China plans more maglev lines
Employees of CRRC Qingdao Sifang Co Ltd, a high-speed maglev train manufacturer, conduct tests on a maglev train in Shanghai in June. [Photo by Deng Wangqiang/For China Daily]
China will add up to nine magnetic levitation railroads of over 1,000 kilometers in total length into its service network in the long term to boost regional connectivity and high-end equipment manufacturing, local governments said.
They will be composed of a tourist railway line in Southwest China's Yunnan province, intercity passenger lines and urban mass transit lines in places such as North China's Shanxi province, Northwest China's Xinjiang Uygur autonomous region and Sichuan province in the nation's southwestern region, according to official information released earlier this year.
With the country setting the goal to run high-speed maglev trains clocked at 600 km per hour by the end of this year, East China's Zhejiang province announced it will invest 100 billion yuan ($14.22 billion) and adopt maglev trains to build a railroad connecting Hangzhou and Shanghai, the provincial government unveiled in mid-April in its transportation development plan over the next three decades.
It will take about 15 minutes to complete the 162-km journey at this kind of speed, said Feng Hao, a researcher at the National Development and Reform Commission's Institute of Comprehensive Transportation.
Compared with standard bullet trains, the high-speed maglev trains have advantages which include reduced noise and vibration, and lower maintenance costs because they do not ride on rails with wheels but hover centimeters above the track through the use of magnets, avoiding slower speeds caused by friction, he noted.
Aside from the Yangtze River Delta region, the Development and Reform Commission of Shenzhen plans to introduce maglev rail lines to the Second Guangzhou-Shenzhen High Speed Railway to ease the operational pressure of regular and bullet trains in the area, the commission said in a feasibility study released last year.

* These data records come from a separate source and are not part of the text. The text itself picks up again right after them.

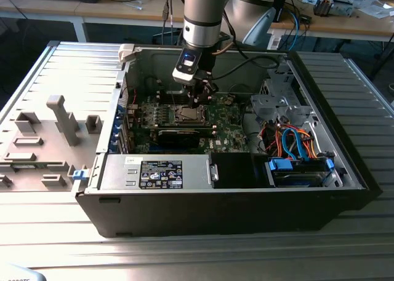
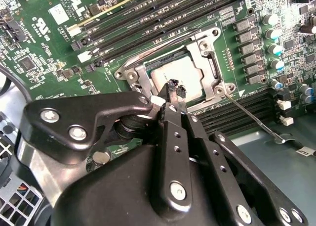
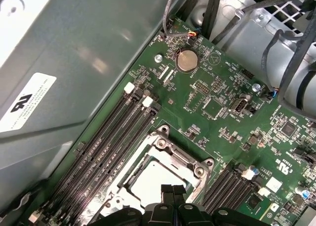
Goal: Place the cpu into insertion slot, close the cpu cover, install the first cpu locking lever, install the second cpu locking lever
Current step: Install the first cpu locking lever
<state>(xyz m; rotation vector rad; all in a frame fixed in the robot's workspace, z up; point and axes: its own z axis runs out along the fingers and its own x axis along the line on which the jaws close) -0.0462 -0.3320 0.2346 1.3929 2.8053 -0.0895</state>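
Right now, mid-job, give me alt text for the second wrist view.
The claw, tips pressed together, points at the edge of the cpu, which lies framed by the silver cpu cover on the green board. A thin metal lever juts out from the cover's corner.

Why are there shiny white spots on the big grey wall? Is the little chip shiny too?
In the first wrist view, light glare makes pale patches on the grey case wall; the cpu looks washed white there. In the second wrist view the cpu is duller, pale grey.
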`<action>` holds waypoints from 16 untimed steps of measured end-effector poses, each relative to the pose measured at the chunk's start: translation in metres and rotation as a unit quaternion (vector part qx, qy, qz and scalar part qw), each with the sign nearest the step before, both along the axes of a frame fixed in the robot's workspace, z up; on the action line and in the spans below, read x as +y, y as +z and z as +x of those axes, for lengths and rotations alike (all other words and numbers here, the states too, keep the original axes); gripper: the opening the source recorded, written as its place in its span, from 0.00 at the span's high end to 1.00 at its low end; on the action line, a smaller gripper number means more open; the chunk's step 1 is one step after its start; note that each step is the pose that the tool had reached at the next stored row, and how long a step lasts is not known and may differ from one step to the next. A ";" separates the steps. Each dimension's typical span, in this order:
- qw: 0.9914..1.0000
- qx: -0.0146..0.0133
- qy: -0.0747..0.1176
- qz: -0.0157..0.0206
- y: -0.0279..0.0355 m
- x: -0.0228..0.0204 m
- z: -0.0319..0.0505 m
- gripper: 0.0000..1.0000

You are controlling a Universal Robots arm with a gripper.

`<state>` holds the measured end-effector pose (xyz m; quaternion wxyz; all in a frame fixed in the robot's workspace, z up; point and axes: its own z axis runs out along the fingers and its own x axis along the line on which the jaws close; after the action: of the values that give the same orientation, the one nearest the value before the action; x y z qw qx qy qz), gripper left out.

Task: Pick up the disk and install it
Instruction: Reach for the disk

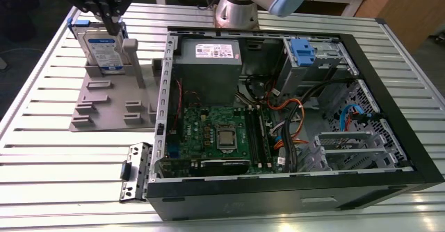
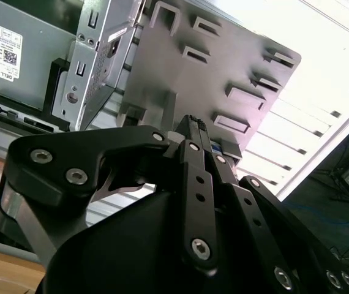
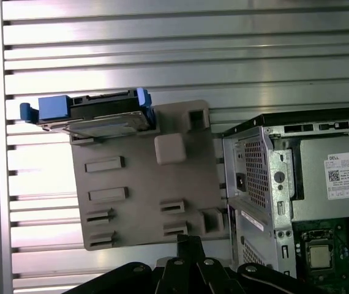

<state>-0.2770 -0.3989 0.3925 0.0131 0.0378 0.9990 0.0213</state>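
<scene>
The disk [image 1: 101, 48] stands upright on its edge in a slot of the grey holder plate [image 1: 111, 104] at the exterior view's left; it is silver with a white-and-blue label and a blue carrier bracket. In the first wrist view the disk [image 3: 95, 114] appears edge-on at the far corner of the holder plate [image 3: 138, 184]. My gripper [image 1: 110, 14] hangs just above the disk's top edge in the exterior view, fingers drawn together with nothing between them. In both wrist views the fingertips [image 3: 190, 243] [image 2: 194, 127] meet over the plate, apart from the disk.
An open computer case [image 1: 292, 185] lies right of the holder, with a grey power supply [image 1: 206, 52], a blue-fronted drive cage [image 1: 306, 52], a motherboard [image 1: 219, 135] and loose cables [image 1: 292, 117]. The arm's base [image 1: 236, 10] stands behind it. Slatted metal tabletop [image 1: 62, 148] surrounds everything.
</scene>
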 end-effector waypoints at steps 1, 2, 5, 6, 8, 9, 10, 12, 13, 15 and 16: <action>1.000 0.000 0.000 0.000 -0.0001 0.0000 -0.0012 0.90; 1.000 0.000 0.000 0.000 -0.0002 0.0000 -0.0026 0.90; 1.000 0.000 0.000 0.000 -0.0006 0.0000 -0.0066 0.90; 1.000 0.000 0.000 0.000 -0.0007 0.0000 -0.0078 0.90; 1.000 0.000 0.000 0.000 -0.0008 0.0000 -0.0096 0.90; 1.000 0.000 0.000 0.000 -0.0009 0.0000 -0.0104 0.90; 1.000 0.000 0.000 0.000 -0.0010 0.0000 -0.0114 0.90; 1.000 0.000 0.000 0.000 -0.0012 0.0001 -0.0134 0.90; 1.000 0.000 0.000 0.000 -0.0013 0.0003 -0.0144 0.90; 1.000 0.000 0.000 0.000 -0.0015 0.0018 -0.0160 0.90; 1.000 0.000 0.000 0.000 -0.0015 0.0034 -0.0168 0.90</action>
<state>-0.2938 -0.3956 0.3910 0.0131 0.0379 0.9990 0.0212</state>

The Second Guangzhou-Shenzhen High Speed Railway is to be built in 2025 and is expected to be completed in 2030, said information released by the Guangzhou government in 2019.
Chengdu, capital of Sichuan province, also said in its transportation network development plan that it intends to launch maglev services between the city and Chongqing in the future.
China Railway Rolling Stock Corp, the country's largest rolling stock manufacturer by production volume, is also developing wheel technology-based high-speed trains.
The Europeans and Canadians have failed to compete with China in this field in recent years, said Chen Jian, a professor specializing in railways at Chongqing Jiaotong University.
Japan remains a strong rival though in developing regular bullet and high-speed maglev trains. It has successfully tested 500 km/h and 603 km/h maglev trains with cryogenic superconducting technologies in recent years. Japan plans to build a high-speed maglev train line between Tokyo and Nagoya in 2027 or later.
The tough reality has pushed manufacturers, universities and research institutions in China to make breakthroughs as soon as possible to develop maglev trains that can run at speeds between 200 km/h and 600 km/h to ensure the country has adequate market share in both future domestic and global markets, Chen said.
Such trains consume less energy than wheel technology-based bullet trains currently in use, he added.
In addition to three existing maglev railroads in Beijing, Shanghai and Changsha, two short-distance low-speed maglev railways are being constructed in Qingyuan, Guangdong province and Fenghuang county, Hunan province.
Both are scheduled to be operational in 2021, said China State Railway Group, the country's railway operator.
China laid a total of 1,178 km of new railway lines, including 605 km of high-speed lines, into operation in the first half of this year, the Beijing-based group said last week.
The country plans to lay at least 4,400 km of new railway lines in 2020, including 2,300 km of high-speed lines, the company said.